A base legal invocada é a Seção 338 da Lei Tarifária de 1930, instrumento que autoriza o presidente a impor tarifas de até 50% quando há discriminação contra produtos americanos — uma aplicação extrema que, segundo especialistas citados pela própria administração, nunca havia sido usada dessa forma. O anúncio também estabelece que, ao contrário de medidas anteriores, não haverá exceções para mercadorias cobertas pelo USMCA.
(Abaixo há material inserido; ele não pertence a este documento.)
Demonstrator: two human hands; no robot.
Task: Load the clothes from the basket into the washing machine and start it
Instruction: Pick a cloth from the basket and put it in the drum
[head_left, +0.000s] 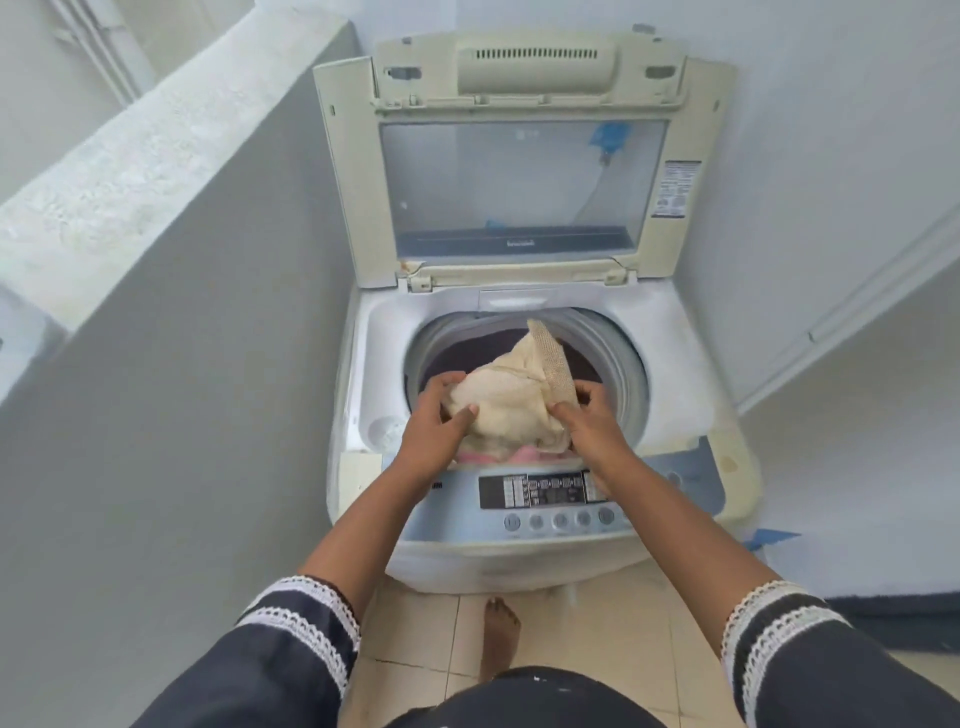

A lista divulgada exclui, porém, várias importações críticas, como alguns produtos energéticos, minerais estratégicos, pescado e bens sujeitos a tarifas setoriais existentes, incluindo carros e metais. Ainda assim, o caráter amplo e a alíquota elevada elevam o risco de reação imediata de Ottawa: o primeiro‑ministro de Ontário já defendeu resposta “tarifa por tarifa, dólar por dólar”.

Do ponto de vista econômico, a medida aumenta a probabilidade de perturbações nas cadeias de suprimento integradas entre os dois países, pressão inflacionária em setores afetados e perdas para exportadores canadenses que têm nos EUA o principal mercado. Para empresas americanas que dependem de insumos canadenses, o custo de produção pode subir, com efeito cascata sobre preços ao consumidor e competitividade.

Politicamente, a decisão complica a relação entre aliados próximos e expõe o risco de escalada que pode cobrar preço eleitoral e tensionar negociações comerciais em curso. A ausência de exceções do USMCA e o recurso a uma ferramenta legal de rara aplicação indicam uma estratégia contundente, mas arriscada — cujo custo econômico e geopolítico pode superar ganhos retóricos de curto prazo.